As the rockets rain onto Israel from Gaza again today (more than 75 in the last 3 days) I'd like to share with you my trip to Sderot. My Missus stayed in Tel Aviv that day, shopping and touring with Toby. I rented a Nissan Juke (hilarious if you speak Hebrew, Juke means 'cockroach') and drove first to the not yet completed Women of Valor Center in Nitzanim. 10 heroic women, including Mira Ben-Ari stayed behind to fight the Egyptian invaders on Jun3 7, 1948.
After a chat with the new curator about opening dates, fundraising and the work left to be accomplished, I'm 'riding da Juke' south to Sderot. Thomas is waiting at the Sderot Media Centre for my noon arrival.
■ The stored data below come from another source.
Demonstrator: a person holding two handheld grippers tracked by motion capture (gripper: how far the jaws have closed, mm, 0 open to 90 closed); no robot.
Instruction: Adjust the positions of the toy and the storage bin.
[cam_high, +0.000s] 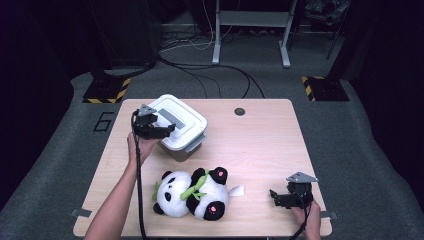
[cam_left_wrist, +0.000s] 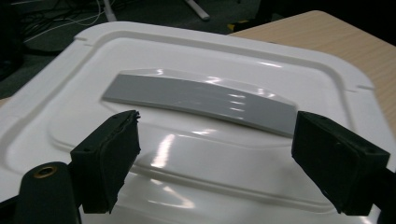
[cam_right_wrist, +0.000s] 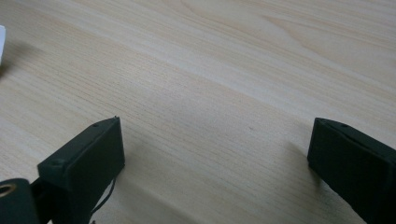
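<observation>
Wooden table (cam_high: 260, 145): left gripper (cam_left_wrist: 215, 163) hovering open over storage box's grey handle (cam_left_wrist: 201, 100); centre jaws before closing; right gripper (cam_high: 278, 196) resting open.

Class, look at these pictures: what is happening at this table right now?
A person works with a claw in each hand. The left claw hovers over the white lidded box, open, with the grey handle of the lid just ahead of its jaws and nothing gripped. The right claw rests open on the wooden table, holding nothing. A plush panda lies between them, untouched.
</observation>
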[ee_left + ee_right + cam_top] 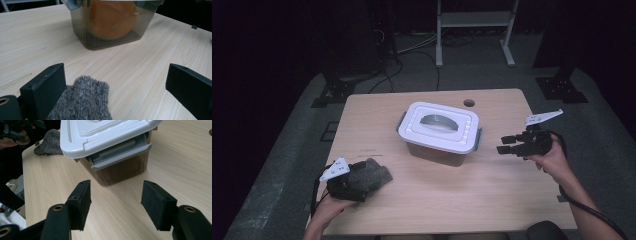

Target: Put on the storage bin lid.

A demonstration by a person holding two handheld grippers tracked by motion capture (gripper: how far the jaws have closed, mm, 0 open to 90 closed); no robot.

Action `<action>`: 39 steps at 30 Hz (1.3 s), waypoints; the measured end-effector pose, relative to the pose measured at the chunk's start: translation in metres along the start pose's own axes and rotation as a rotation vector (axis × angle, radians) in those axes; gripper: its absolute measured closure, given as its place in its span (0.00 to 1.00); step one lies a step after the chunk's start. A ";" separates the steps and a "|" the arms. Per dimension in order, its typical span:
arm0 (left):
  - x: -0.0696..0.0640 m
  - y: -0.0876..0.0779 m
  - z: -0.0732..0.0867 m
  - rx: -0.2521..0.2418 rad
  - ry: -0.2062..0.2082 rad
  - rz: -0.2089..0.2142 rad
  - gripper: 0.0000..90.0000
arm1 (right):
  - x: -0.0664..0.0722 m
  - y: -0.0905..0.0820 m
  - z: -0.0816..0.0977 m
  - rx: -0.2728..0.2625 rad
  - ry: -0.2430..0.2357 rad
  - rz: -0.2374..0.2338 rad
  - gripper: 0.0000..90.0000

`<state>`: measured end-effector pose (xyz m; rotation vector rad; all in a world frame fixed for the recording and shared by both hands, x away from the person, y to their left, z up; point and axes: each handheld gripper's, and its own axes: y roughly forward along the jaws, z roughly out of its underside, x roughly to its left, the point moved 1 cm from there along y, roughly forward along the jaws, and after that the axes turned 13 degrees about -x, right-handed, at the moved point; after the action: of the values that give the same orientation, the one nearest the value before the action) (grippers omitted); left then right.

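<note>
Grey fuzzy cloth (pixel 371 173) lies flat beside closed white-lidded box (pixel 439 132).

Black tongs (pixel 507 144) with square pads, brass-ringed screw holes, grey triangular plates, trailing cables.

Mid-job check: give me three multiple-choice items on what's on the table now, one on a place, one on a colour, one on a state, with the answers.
1. Where does the grey sock lie?
A. on the box lid
B. on the table by the left gripper
C. inside the box

2. What colour is the round thing inside the box?
A. orange
B. green
C. blue

3. How do the jaws of the right gripper stand?
A. shut on the sock
B. shut on the box latch
C. open, with nothing between them

Answers:
1 B, the left gripper view shows the sock on the table between that gripper's open jaws.
2 A, orange shows through the box's clear wall.
3 C, the right gripper view shows bare table between the jaws, short of the grey latch.
</note>
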<state>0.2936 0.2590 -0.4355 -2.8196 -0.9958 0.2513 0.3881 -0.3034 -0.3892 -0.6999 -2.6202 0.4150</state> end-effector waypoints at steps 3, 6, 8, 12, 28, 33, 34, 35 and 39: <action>0.000 0.000 0.000 0.000 -0.001 0.000 0.03 | -0.001 -0.001 0.006 0.002 0.013 0.001 0.44; 0.000 0.000 0.000 0.001 -0.002 0.001 0.03 | -0.002 -0.001 0.011 0.006 0.021 0.001 0.44; 0.000 0.001 0.000 0.000 -0.002 0.001 0.03 | -0.003 -0.001 0.015 0.008 0.027 0.002 0.44; 0.000 0.001 0.000 0.001 -0.003 0.001 0.03 | -0.004 -0.002 0.020 0.008 0.037 0.003 0.44; -0.001 0.003 0.001 0.006 -0.003 0.006 0.03 | -0.004 -0.003 0.045 0.014 0.074 -0.003 0.44; -0.001 0.003 0.001 0.008 -0.004 0.004 0.03 | -0.004 -0.007 0.054 -0.003 0.091 -0.005 0.44; -0.001 0.003 0.001 0.008 -0.004 0.005 0.03 | -0.004 -0.008 0.056 -0.008 0.096 -0.005 0.44; -0.001 0.003 0.001 0.007 -0.004 0.004 0.03 | -0.004 -0.009 0.057 -0.011 0.100 -0.003 0.44; -0.001 0.003 0.001 0.010 -0.002 0.005 0.03 | -0.003 -0.013 0.065 -0.021 0.107 0.002 0.44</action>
<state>0.2943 0.2560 -0.4373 -2.8135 -0.9858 0.2592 0.3565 -0.3273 -0.4426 -0.7111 -2.5267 0.3416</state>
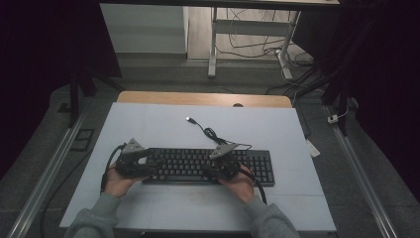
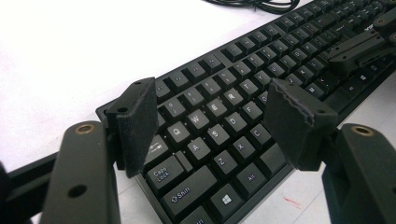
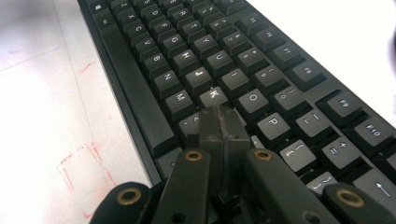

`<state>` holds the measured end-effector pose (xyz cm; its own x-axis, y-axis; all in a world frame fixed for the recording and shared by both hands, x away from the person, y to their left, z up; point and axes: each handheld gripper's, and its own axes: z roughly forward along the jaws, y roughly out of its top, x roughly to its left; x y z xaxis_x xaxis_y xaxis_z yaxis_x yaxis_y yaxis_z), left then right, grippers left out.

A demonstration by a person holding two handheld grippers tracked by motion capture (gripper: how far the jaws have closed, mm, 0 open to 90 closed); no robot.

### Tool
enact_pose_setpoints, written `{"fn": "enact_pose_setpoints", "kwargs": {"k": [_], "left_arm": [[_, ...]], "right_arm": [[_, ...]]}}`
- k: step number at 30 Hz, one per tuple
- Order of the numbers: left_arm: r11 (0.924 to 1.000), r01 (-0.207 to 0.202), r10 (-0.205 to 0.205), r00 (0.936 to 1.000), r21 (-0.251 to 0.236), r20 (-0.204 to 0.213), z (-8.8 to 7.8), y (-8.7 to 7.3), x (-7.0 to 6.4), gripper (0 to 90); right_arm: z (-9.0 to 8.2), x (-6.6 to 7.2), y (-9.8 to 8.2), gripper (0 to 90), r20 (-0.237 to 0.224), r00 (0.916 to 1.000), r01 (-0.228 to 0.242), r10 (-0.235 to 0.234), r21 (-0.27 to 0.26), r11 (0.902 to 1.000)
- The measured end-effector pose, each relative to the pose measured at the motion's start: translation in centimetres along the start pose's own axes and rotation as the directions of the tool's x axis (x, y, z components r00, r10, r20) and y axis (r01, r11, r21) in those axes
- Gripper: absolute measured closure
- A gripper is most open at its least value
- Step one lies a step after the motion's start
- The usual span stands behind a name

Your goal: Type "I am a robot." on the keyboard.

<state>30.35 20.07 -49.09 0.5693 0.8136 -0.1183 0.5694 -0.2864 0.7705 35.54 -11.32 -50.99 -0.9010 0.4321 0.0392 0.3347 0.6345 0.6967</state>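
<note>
Over the keyboard (image 1: 208,166), lying left-right mid-surface (image 1: 163,124): right gripper (image 3: 223,122) poised on the keys.

Its fingers are pressed together, empty, tips just below K at 12 o'clock, so a key press looks nearest for this hand. The left gripper (image 2: 212,116) hovers at the keyboard's 9 o'clock end, fingers spread and empty, keys Q to C showing between them.
</note>
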Motion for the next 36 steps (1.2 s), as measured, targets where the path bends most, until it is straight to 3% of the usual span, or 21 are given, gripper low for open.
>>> {"fn": "enact_pose_setpoints", "kwargs": {"k": [9,17,18,21,24,36], "left_arm": [[1.0,-0.003,0.003,1.0,0.004,-0.001,0.0,0.0,0.0,34.8],[1.0,0.0,0.0,1.0,-0.001,-0.003,-0.2,-0.1,0.0,34.8],[1.0,-0.001,0.001,1.0,-0.001,-0.003,-0.2,-0.1,0.0,34.8],[1.0,-0.002,0.002,1.0,-0.002,-0.003,-0.3,-0.1,0.0,34.8],[1.0,-0.003,0.003,1.0,-0.003,-0.004,-0.3,-0.1,-0.1,34.7],[0.9998,-0.019,0.019,0.9998,0.001,0.004,-0.7,-0.7,-0.8,34.2]], "right_arm": [[0.2,0.2,-0.1,90.0,0.01,0.9999,0.013,-0.013,0.005,0.9999],[-1.8,-0.3,0.0,89.9,0.031,0.9995,0.004,-0.001,-0.098,0.9951],[-2.0,-0.5,-0.1,87.2,0.041,0.9992,0.0,0.004,-0.109,0.9941],[-2.7,-0.8,-0.5,66.2,0.1,0.9947,-0.01,0.023,-0.128,0.9918],[-3.7,-1.1,-1.1,56.1,0.146,0.9884,-0.019,0.043,-0.161,0.9868],[-7.9,-2.8,-4.6,47.5,0.188,0.979,-0.036,0.078,-0.221,0.9746]]}}
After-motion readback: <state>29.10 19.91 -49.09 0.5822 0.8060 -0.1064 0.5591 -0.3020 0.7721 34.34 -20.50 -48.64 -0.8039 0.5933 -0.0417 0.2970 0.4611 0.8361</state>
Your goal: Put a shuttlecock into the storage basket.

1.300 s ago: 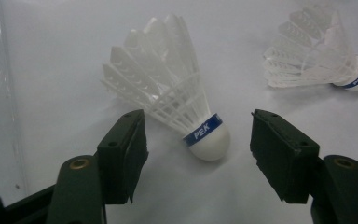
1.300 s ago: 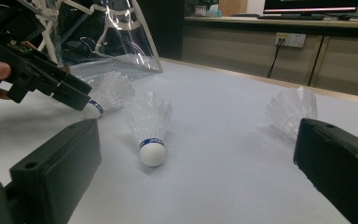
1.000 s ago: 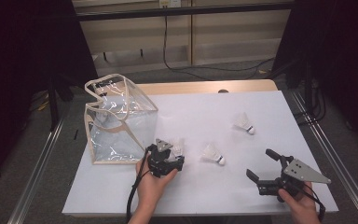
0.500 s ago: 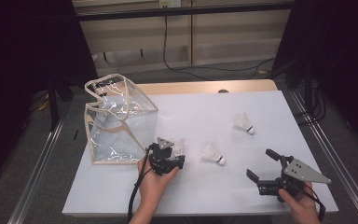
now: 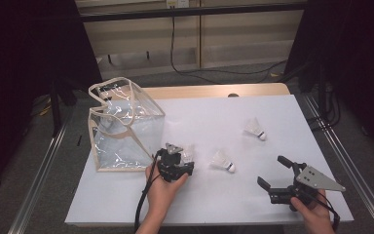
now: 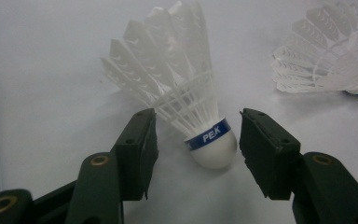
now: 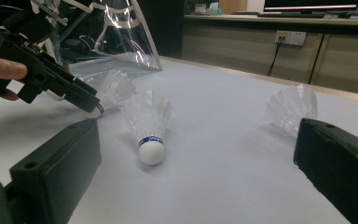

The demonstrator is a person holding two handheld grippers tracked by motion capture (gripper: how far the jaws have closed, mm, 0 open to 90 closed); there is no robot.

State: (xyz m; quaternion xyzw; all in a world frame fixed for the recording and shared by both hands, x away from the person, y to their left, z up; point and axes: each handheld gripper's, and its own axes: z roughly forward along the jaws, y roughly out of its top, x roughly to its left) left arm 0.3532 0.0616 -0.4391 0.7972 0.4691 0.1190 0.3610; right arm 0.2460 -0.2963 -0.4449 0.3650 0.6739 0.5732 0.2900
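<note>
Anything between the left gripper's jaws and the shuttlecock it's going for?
Nothing visible. In the left gripper view, the shuttlecock lies on the table between the jaws of the left gripper, bare gaps either side of its cork; the jaws have just been closing and do not touch it.

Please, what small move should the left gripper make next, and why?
Probably close a little more. The left gripper has just been closing, and the shuttlecock lies between its jaws, but gaps remain on both sides of the cork, so nothing is gripped yet.
</note>
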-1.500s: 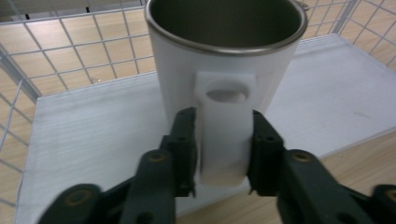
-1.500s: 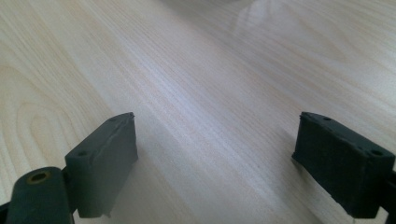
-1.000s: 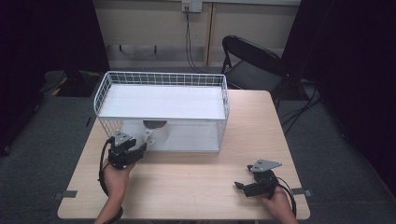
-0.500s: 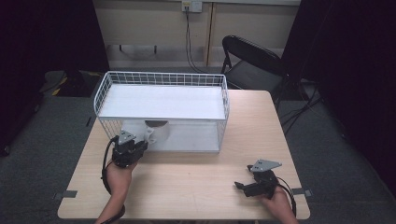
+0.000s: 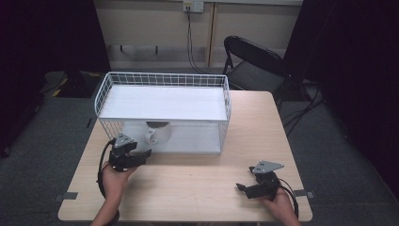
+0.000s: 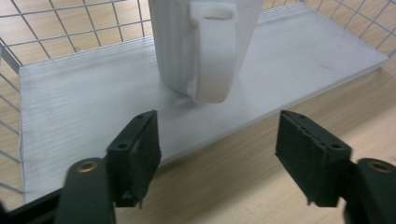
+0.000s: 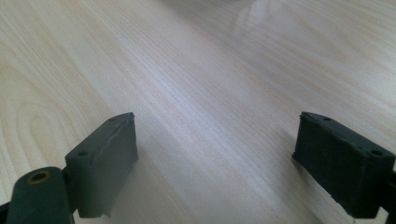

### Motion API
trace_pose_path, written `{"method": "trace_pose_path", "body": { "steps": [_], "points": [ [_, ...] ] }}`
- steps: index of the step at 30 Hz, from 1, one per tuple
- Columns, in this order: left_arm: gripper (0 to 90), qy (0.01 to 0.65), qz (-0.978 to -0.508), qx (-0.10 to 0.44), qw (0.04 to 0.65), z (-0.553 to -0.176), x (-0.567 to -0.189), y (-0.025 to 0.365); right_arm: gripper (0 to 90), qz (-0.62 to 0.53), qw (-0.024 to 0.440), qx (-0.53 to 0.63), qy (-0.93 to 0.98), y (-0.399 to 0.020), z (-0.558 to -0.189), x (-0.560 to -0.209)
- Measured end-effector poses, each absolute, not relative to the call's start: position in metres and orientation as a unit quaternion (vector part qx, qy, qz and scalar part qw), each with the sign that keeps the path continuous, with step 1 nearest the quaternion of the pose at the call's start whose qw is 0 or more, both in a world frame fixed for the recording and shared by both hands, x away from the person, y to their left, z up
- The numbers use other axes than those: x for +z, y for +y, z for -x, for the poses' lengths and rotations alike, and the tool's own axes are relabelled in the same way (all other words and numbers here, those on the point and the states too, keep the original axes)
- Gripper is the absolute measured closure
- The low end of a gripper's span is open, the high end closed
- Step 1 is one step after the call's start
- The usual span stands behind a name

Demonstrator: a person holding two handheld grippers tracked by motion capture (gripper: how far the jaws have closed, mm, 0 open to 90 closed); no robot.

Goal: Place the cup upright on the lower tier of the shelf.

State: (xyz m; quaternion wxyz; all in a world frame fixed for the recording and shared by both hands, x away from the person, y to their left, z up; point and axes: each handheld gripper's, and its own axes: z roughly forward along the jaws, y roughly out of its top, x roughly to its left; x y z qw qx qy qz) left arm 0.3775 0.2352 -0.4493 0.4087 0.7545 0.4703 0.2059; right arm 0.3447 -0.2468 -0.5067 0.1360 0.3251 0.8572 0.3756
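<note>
Dark curtains and a black folding chair stand behind a light wooden table, with grey carpet around it. On the far half of the table sits a white wire rack with two levels: a white upper shelf ringed by a low wire rim, and a white lower shelf board open toward the person.

On that lower board, near its left end, stands a white mug. In the left gripper view the mug is ribbed on its side, and its handle faces the camera. The upper shelf carries nothing that can be seen.

The left gripper, held in the person's left hand, is at the front edge of the rack, just in front of the mug. Its jaws stand wide apart with nothing between them. In its own view the left gripper has the mug handle above and ahead of the gap, roughly centred and not touching either pad; the jaw tips lie over the board's front edge and the bare table.

The right gripper lies near the table's front right corner in the right hand, well apart from the rack. In its own view the right gripper has its jaws spread wide over bare wood grain, holding nothing.
</note>
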Motion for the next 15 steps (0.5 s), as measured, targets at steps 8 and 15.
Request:
{"method": "trace_pose_path", "body": {
  "steps": [8,15],
  "points": [
    [22.5,0.464,-0.758,0.192,0.417,-0.3739,-0.4497,0.2413,12.2,-0.325,0.136,0.376,0.857,-0.2468,-0.3447,-0.5067],
    [21.3,0.441,-0.776,0.195,0.406,-0.3672,-0.4482,0.2456,12.2,-0.327,0.136,0.375,0.857,-0.2477,-0.3432,-0.5066]
  ]
}}
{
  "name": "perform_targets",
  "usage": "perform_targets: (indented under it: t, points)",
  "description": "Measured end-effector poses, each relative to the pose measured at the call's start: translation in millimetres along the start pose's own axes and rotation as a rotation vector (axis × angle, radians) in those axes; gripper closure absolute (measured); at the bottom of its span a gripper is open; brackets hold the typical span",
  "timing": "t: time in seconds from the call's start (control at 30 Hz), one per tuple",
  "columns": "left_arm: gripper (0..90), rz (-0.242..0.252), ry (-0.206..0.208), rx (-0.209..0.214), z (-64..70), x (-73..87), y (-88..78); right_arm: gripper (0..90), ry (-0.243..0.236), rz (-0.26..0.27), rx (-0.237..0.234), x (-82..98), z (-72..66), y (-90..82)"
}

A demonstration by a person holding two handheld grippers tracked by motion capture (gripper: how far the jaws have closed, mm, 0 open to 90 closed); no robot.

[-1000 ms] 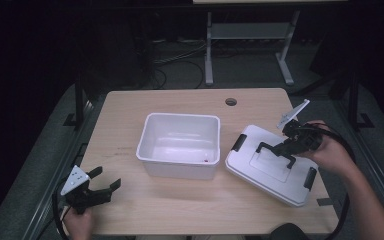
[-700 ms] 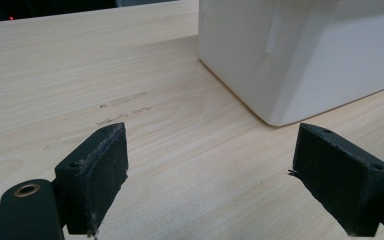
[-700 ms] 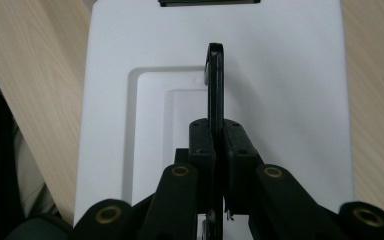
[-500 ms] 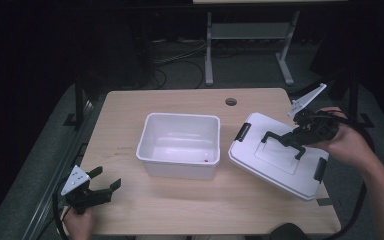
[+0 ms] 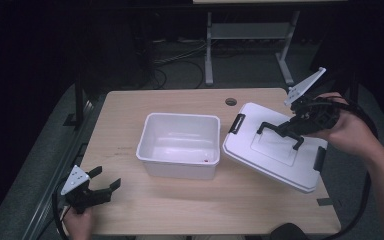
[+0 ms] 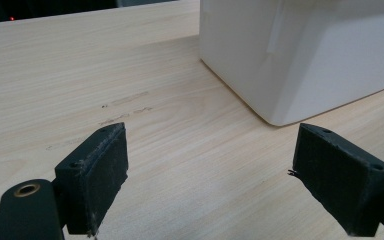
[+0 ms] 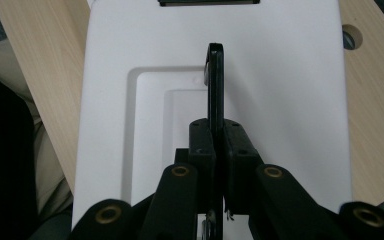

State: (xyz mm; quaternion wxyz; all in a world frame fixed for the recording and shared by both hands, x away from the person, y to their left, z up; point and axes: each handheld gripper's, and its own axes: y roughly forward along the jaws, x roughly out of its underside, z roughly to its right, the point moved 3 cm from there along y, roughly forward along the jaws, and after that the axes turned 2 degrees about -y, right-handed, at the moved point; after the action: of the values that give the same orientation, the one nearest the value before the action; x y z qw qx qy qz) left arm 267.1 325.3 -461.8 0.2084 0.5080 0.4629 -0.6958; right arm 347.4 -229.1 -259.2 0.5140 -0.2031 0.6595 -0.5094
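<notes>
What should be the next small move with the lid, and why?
Probably carry the lid left, over the open white bin. The right hand-held gripper is shut on its black handle and holds it tilted beside the bin, while the left hand-held gripper rests open.

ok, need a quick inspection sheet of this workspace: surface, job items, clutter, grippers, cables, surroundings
Surface: light wooden table, round cable hole near the far edge.
Job's things: open white plastic bin, a small red speck inside; white plastic lid with black handle, tilted beside the bin.
Clutter: dark tape strip near the right front corner.
Grippers: right gripper shut on the handle; left gripper open over bare table.
Cables: black cable trails from the right gripper; loose cables on the floor.
Surroundings: dark room, metal frame behind.
</notes>
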Motion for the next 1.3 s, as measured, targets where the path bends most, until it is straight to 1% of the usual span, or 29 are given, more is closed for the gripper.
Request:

After introductions my journalist's tour begins at the Police Compound, where we're examining casings from rockets which were recently fired into Israel from Gaza.
Sderot is the town with the most bomb shelters per capita . ... in the world. Every home has one, every bus shelter IS ONE. The children's school has a bomb shelter built over it, every business and public building has one. Some of the best new music to come out of Israel originates in Sderot, bands use the bigger shelters as practice spaces during the attacks.
We took a trip to 'Journalist's Point', where you can see into Gaza. Imagine, living next to a group of people who fire rockets into your neighborhood from this far away EVERY DAY AND NIGHT. It's law that you mustn't wear your seatbelt and you have to keep your car window open so you are able to stop your vehicle, get out quickly and lay on the ground when you hear the 'Code Red' siren.
Stopping into the Sderot Magen David (EMS) stn we took a tour of the first rate ambulance service that cares for Israelis in the area. What a terrific, friendly & brave bunch these Pararamedics are - this was the first EMS station I'd ever seen that had a bomb shelter in it.
So after a drive to the Gaza Checkpoint (no pictures allowed for good reason) we tripped back to Sderot and had a late meal of pita w/ 3 kinds of hummus - Delicious! This 'working man's cafe' was a perfect place to relax and talk with the locals after this tour. "Why do you stay here if it's so dangerous?", I asked one couple. "Because this is our home, we will never leave.", she said.